* _Assignment_
Leaving pictures aside, set down each line exactly, from the first line of the data to the line with "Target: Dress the", both included.

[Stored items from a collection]
◇ ◇ ◇ ◇
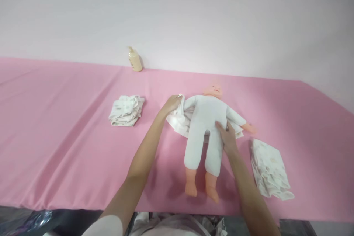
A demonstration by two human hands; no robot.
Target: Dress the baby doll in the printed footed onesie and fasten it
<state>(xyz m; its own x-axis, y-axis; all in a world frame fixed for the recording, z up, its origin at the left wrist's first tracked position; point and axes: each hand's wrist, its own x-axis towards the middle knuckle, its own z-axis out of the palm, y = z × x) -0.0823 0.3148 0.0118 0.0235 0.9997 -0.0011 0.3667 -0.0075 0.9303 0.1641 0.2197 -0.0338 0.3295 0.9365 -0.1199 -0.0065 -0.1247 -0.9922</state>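
Note:
A baby doll with a white cloth body and peach head, hands and feet lies face up on the pink tablecloth. A white garment is spread under it. My left hand is closed on the garment's edge by the doll's arm on the left side. My right hand rests with fingers laid flat on the doll's hip and thigh on the right side.
A folded white printed cloth lies left of the doll. Another folded pile lies to the right, near the front edge. A small beige bottle stands at the back of the pink cloth, against pale fabric.

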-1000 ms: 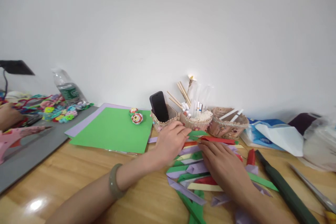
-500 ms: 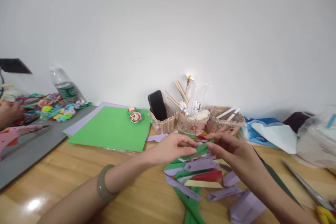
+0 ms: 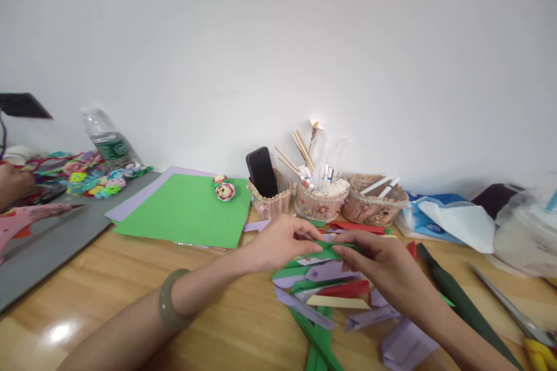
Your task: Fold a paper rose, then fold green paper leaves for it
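Between the fingertips of both hands is a folded green paper strip [image 3: 328, 250]. My left hand [image 3: 285, 242], with a ring and a bracelet on the wrist, pinches its left end. My right hand [image 3: 378, 252] pinches the strip from the right, its fingers covering that end. Under and around the hands lie several folded paper strips: a purple strip [image 3: 333, 271], a red strip [image 3: 348, 288], a cream strip [image 3: 337, 302] and a long green strip [image 3: 319, 339]. A wider folded purple piece [image 3: 409, 345] rests beside my right forearm.
Green sheets [image 3: 187, 208] bear two paper rosettes [image 3: 225, 191]. Behind stand a phone [image 3: 262, 171] and decorated holders [image 3: 322, 203]. Scissors [image 3: 513, 307] lie right, near a plastic cup [image 3: 522, 232]. At left are a bottle [image 3: 111, 148], a pink glue gun [image 3: 30, 220] and another person's hand [image 3: 15, 182].
My two hands have come closer together over the green strip. My right hand has shifted slightly left and down, and the strip now lies flatter.
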A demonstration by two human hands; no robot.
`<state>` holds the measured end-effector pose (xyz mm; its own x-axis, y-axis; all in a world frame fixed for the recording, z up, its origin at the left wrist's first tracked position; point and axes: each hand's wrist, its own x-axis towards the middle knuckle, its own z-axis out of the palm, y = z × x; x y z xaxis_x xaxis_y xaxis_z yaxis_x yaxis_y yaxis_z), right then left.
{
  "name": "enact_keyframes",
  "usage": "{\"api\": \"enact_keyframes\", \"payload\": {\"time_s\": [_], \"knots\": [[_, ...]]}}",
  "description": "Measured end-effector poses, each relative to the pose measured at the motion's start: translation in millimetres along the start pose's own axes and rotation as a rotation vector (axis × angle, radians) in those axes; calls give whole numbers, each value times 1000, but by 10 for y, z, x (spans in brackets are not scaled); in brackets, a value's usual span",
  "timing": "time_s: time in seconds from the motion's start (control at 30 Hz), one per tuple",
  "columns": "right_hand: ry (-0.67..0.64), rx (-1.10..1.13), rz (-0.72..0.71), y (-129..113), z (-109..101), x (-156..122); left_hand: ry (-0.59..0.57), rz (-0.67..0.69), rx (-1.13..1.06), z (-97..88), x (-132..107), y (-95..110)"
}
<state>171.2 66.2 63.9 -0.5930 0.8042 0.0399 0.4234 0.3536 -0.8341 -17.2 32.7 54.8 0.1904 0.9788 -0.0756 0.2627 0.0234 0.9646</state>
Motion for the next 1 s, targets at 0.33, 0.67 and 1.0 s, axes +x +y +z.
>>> {"api": "enact_keyframes", "payload": {"time_s": [0.33, 0.67, 1.0], "knots": [[53, 9, 51, 33, -133, 40, 74, 4, -35, -113, 31, 78], [92, -282, -152, 38, -216, 18, 216, 68, -45, -131, 34, 45], [206, -501, -79, 43, -164, 21, 223, 110, 23, 32, 64, -116]]}}
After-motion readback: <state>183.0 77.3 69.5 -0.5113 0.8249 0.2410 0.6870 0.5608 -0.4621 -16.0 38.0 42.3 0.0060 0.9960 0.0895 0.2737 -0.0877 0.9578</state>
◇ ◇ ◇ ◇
* _Task solution_
A demonstration by two human hands; no robot.
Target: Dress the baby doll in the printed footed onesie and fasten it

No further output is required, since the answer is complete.